[[ Source material open ]]
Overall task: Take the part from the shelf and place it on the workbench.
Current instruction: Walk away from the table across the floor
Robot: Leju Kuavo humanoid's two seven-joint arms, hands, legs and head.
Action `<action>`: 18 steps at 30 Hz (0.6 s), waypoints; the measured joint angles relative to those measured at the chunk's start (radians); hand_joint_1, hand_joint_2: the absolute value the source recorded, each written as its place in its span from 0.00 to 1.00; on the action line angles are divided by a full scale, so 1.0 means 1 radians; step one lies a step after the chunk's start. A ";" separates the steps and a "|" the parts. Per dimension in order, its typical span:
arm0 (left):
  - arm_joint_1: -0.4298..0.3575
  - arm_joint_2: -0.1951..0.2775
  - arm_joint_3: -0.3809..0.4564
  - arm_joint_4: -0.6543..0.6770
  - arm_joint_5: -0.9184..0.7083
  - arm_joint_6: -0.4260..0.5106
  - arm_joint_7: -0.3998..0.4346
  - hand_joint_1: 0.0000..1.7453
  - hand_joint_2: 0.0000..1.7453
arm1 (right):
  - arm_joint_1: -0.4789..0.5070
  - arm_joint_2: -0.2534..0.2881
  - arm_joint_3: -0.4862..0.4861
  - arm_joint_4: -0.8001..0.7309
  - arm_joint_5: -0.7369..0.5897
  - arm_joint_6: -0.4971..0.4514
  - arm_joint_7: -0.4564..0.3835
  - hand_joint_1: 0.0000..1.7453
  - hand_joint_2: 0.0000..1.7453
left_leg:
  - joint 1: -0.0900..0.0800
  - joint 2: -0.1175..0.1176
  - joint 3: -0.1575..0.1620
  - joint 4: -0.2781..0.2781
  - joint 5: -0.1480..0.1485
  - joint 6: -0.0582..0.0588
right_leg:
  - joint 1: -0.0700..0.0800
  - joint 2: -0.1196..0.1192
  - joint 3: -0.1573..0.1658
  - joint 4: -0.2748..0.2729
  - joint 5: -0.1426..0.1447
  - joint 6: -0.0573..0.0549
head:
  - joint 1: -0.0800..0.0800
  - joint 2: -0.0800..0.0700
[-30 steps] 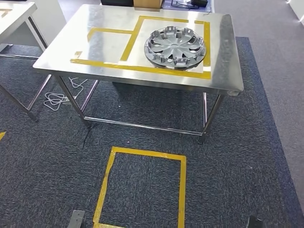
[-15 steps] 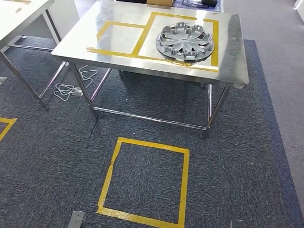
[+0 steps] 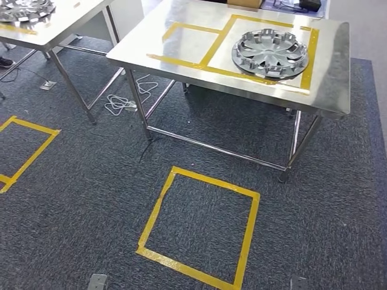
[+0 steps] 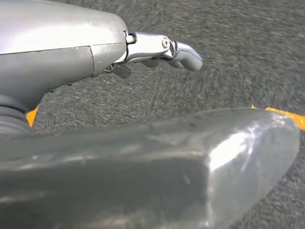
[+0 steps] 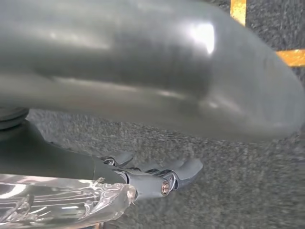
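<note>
From the head camera I see dark grey carpet (image 3: 82, 199) covering the floor, largest of everything in shot. On it stands the stainless steel workbench (image 3: 328, 72), its top marked with yellow tape outlines (image 3: 201, 60) forming a smaller box on the left and a bigger one on the right. A second steel table (image 3: 68, 27) sits off to the left, well apart from the first. On the carpet in front of the workbench lies a yellow tape square (image 3: 248, 232); part of another tape square (image 3: 29, 154) shows at the left edge. The part, a silver wheel cover (image 3: 270, 53), lies flat on the workbench inside the bigger right-hand tape box, near the far right end of the top. Another wheel cover (image 3: 25, 9) rests on the left table, cut off by the frame. A loose white cable (image 3: 120, 104) is coiled on the floor between the two tables.

On my wrist feeds, the left hand (image 4: 158, 47) hangs over carpet with its fingers extended straight and lying close together, nothing in them. The right hand (image 5: 158, 176) looks the same: fingers stretched out side by side, empty, carpet and a bit of yellow tape behind it
</note>
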 joint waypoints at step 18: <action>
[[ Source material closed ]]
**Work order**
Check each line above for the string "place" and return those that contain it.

**Written reply**
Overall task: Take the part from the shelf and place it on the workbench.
Action `<action>`: 18 steps at 30 Hz (0.6 s), waypoints; the measured joint angles relative to those measured at the chunk's start (radians); hand_joint_1, hand_joint_2: the absolute value the source recorded, each written as its place in its span from 0.00 to 1.00; on the action line angles are divided by a full scale, so 1.0 means 1 radians; step one lies a step after the chunk's start. A ";" separates the steps and a "|" the parts. Per dimension in order, its typical span:

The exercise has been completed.